Florida Tech’s renowned Scott Center for Autism Treatment has been working on a project with the Department of Health in the state of Paraná to develop an online practitioner training program on Applied Behavior Analysis therapy for autism for health department employees. The project involved culturally adapting the training and translating it into Portuguese, as well as shooting video and packaging it all into an online format.
There is a great need for this resource overseas as there is still a lot of misinformation on autism and effective treatments. The 40-hour program recently launched and already has 500 people enrolled and going through the system. The target, once they get everyone into the system, is to train 3,000 health department employees. Other states in Brazil have reached out to about how they might procure the training.
The next step will be an evidence-based, train-the-trainer model in which health department employees would learn hands-on skills that they can take back to the 3,000 employees.

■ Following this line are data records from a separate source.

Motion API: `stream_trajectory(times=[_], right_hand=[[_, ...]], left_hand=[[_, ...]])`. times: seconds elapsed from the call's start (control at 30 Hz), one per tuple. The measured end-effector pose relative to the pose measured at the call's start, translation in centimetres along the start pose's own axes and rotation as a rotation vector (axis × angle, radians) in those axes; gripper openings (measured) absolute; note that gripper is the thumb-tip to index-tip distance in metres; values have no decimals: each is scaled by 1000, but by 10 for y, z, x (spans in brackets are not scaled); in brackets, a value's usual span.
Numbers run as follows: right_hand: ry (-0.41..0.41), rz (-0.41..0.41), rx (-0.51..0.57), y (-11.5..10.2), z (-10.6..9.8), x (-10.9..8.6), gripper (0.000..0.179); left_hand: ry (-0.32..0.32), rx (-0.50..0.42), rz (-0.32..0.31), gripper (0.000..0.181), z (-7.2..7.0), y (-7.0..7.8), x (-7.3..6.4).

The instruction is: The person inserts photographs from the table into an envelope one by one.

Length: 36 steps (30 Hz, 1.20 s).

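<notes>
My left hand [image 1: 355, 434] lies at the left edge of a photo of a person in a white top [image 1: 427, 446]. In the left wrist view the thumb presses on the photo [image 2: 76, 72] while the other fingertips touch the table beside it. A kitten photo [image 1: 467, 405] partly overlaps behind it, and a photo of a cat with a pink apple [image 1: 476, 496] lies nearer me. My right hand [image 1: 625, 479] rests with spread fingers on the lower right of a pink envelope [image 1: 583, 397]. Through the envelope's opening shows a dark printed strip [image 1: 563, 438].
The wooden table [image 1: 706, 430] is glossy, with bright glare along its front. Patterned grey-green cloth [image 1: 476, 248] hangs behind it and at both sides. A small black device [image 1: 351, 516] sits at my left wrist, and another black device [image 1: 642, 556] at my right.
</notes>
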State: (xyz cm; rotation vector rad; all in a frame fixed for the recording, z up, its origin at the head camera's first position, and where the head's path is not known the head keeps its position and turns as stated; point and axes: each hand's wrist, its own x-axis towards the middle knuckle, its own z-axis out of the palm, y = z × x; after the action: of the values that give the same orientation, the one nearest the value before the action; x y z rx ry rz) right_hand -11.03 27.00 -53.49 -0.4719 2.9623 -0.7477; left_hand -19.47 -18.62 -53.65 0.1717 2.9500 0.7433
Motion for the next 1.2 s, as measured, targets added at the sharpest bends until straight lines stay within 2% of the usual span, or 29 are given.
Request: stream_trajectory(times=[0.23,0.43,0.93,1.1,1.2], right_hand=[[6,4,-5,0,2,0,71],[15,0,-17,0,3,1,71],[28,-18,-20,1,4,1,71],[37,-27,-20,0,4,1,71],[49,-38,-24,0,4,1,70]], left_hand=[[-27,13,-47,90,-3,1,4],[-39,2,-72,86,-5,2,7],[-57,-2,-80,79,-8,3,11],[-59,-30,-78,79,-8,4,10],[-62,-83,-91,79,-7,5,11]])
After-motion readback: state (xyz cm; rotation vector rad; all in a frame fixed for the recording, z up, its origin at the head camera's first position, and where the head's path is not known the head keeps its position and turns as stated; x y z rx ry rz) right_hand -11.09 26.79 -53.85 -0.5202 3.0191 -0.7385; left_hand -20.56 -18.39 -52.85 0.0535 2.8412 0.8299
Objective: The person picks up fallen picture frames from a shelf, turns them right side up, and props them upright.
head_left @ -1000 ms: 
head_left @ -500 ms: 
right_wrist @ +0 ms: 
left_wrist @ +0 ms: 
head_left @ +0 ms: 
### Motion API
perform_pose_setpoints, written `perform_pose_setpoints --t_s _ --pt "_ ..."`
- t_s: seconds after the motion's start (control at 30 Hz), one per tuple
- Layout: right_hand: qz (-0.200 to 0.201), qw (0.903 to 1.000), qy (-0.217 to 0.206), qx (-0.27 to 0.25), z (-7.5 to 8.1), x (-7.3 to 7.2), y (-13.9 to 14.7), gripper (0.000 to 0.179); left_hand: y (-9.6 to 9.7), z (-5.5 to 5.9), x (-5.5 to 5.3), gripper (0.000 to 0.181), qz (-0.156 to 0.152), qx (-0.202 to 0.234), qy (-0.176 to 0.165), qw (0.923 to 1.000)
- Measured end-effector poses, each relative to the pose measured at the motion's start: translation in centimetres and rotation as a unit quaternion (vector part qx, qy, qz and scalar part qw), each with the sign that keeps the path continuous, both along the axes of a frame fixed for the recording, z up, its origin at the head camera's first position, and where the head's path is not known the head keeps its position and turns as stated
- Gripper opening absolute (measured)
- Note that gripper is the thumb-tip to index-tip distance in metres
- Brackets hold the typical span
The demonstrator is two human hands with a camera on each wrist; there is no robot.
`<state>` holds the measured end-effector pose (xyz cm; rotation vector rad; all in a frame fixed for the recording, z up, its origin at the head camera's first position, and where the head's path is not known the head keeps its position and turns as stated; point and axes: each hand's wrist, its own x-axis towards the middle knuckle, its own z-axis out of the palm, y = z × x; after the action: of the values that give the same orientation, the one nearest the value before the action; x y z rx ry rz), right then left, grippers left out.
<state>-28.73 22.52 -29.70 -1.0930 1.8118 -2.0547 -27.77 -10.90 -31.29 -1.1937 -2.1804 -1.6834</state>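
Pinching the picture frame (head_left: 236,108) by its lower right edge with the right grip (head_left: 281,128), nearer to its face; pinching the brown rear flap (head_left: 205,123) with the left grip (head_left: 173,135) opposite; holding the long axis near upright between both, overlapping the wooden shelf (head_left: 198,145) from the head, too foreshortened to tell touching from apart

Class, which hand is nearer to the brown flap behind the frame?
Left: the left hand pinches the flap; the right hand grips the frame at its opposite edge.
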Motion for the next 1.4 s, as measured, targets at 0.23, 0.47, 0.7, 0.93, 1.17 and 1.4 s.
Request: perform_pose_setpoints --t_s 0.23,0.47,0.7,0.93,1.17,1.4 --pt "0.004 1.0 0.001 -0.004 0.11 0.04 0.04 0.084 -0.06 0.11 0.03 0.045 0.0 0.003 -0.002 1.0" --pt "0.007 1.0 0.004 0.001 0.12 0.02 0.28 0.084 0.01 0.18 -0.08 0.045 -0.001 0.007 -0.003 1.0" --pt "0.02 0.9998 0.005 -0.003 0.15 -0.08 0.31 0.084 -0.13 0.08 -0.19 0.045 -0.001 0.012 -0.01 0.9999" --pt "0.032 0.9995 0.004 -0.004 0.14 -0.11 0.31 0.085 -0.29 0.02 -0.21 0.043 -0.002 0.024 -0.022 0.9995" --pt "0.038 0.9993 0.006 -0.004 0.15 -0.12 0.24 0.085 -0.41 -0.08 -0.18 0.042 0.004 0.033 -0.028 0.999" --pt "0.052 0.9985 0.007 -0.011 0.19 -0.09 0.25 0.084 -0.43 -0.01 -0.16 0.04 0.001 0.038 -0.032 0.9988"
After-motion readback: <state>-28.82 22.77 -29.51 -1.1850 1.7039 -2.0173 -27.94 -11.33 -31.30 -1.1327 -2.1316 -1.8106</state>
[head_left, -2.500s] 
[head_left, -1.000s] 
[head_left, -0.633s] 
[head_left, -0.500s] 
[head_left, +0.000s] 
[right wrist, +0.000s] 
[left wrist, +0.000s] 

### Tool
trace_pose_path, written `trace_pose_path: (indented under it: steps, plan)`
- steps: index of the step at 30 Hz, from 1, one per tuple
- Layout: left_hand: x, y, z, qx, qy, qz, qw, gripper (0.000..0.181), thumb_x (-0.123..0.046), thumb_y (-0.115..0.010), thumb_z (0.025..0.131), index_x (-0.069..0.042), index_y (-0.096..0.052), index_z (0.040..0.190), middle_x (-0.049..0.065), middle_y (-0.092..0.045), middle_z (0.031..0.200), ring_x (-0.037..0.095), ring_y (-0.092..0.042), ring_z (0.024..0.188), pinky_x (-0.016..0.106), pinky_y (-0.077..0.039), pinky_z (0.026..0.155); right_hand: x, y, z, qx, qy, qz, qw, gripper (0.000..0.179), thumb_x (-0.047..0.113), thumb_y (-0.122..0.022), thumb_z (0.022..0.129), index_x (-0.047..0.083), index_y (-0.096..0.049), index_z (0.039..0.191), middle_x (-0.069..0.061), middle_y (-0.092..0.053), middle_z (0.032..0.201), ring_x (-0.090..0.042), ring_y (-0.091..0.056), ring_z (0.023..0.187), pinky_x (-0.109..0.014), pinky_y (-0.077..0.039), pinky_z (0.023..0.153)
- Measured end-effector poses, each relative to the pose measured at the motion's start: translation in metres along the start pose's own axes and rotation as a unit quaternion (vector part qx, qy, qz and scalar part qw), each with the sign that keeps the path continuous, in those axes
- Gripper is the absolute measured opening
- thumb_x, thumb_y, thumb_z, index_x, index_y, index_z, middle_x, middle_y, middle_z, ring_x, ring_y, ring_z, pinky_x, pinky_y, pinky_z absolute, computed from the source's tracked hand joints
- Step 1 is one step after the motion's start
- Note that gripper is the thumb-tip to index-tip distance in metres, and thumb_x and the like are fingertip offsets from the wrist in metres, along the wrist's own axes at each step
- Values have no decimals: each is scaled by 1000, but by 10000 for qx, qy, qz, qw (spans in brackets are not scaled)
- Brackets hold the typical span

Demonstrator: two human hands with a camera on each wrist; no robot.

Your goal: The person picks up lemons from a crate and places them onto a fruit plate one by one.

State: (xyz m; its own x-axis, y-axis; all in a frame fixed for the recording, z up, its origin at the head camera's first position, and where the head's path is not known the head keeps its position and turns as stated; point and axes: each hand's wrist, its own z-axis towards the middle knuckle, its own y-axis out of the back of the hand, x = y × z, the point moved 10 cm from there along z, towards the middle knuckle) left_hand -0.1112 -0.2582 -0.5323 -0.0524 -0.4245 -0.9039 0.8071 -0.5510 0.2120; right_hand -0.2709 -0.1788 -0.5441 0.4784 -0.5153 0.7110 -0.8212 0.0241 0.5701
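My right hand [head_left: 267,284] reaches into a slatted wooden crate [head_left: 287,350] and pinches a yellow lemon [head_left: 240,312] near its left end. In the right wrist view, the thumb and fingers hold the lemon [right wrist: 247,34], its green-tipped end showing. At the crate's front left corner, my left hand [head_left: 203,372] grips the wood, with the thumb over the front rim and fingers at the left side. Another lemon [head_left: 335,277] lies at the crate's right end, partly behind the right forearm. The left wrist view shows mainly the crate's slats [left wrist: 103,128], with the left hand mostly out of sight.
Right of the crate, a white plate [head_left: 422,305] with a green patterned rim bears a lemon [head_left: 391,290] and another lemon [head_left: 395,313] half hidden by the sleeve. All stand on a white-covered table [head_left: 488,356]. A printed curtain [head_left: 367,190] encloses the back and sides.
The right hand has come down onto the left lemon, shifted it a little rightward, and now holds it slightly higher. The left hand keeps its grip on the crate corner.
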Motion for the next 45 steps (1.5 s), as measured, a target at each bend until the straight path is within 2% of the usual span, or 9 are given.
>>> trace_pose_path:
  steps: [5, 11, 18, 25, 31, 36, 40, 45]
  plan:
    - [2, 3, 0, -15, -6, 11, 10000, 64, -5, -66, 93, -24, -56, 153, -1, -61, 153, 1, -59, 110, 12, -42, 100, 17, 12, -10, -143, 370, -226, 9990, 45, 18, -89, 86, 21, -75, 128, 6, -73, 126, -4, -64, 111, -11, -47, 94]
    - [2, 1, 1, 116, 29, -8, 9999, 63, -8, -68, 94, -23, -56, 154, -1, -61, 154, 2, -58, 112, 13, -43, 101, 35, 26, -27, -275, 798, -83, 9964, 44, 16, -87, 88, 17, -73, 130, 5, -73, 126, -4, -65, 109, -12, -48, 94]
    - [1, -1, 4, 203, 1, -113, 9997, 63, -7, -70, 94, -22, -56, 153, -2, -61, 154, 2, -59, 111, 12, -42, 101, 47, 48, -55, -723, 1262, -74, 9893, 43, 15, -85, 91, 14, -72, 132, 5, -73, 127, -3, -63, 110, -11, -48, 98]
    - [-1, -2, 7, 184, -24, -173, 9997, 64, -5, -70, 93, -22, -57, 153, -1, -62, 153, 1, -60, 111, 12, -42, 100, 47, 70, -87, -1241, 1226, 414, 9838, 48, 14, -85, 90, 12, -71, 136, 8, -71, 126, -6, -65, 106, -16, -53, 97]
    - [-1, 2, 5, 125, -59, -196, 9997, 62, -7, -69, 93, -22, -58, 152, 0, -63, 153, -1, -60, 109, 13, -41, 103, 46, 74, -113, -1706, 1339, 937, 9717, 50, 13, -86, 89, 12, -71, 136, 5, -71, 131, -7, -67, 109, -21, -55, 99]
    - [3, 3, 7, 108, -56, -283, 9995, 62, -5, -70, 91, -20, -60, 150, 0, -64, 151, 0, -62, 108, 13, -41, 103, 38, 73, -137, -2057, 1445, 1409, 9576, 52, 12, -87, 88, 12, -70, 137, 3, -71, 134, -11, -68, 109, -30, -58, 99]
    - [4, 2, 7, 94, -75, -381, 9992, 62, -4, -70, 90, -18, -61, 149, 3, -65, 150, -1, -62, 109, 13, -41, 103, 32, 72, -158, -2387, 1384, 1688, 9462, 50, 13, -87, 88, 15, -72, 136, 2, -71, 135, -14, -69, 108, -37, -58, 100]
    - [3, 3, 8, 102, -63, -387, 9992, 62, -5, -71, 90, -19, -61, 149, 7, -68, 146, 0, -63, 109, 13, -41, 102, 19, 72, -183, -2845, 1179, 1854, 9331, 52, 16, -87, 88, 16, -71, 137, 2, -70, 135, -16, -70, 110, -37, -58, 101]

“There’s a large need for direct care therapists, obviously here in the U.S., but the need is even greater outside of the U.S.,” said Lisa Steelman, professor and dean of Florida Tech’s College of Psychology and Liberal Arts. “So, we’re helping train some of the direct care staff members in Paraná so they may more effectively interact with children and adults with autism in the state.”
Due to the COVID-19 pandemic, Scott Center trainers have not been able to travel to Paraná to start the model. Instead, the center is translating and culturally adapting their online parent training course for deployment there. The effectiveness of this course is supported in published research conducted at the center.
As important as sharing the center’s evidence-based materials is, it’s also important to understand how that instruction will work within a different culture and adapt the materials to those specific nuances. Some alterations, for example, involved the type of food used as positive reinforcement. Based on work with trainers in Brazil, Steelman noted while M&Ms are used in America, they are not popular in Brazil. The salty pretzel sticks used in the United States also differ from the soft ones usually covered with sugar and cinnamon in Brazil.
Another training difference based on the two cultures is the importance of trainers smiling more and using more inflection in their voices, as smiling, singing, even hugging, are more prevalent in Brazilian culture than they are in the U.S. Steelman noted the teachers had to ramp up the warmth in their production to fit the experience in Paraná.
Bringing effective training programs to areas in need will ultimately lead to better care for children on the autism spectrum, Steelman said.
“As more kids need help, we need more people; there just aren’t enough therapists to help all the kids who need it,” she said. “Also, governments are seeing it’s a community health issue and providing funding to help get people trained. Part of our mission is to share resources when we can to make it easier for caregivers to access support and children to get the services they need.”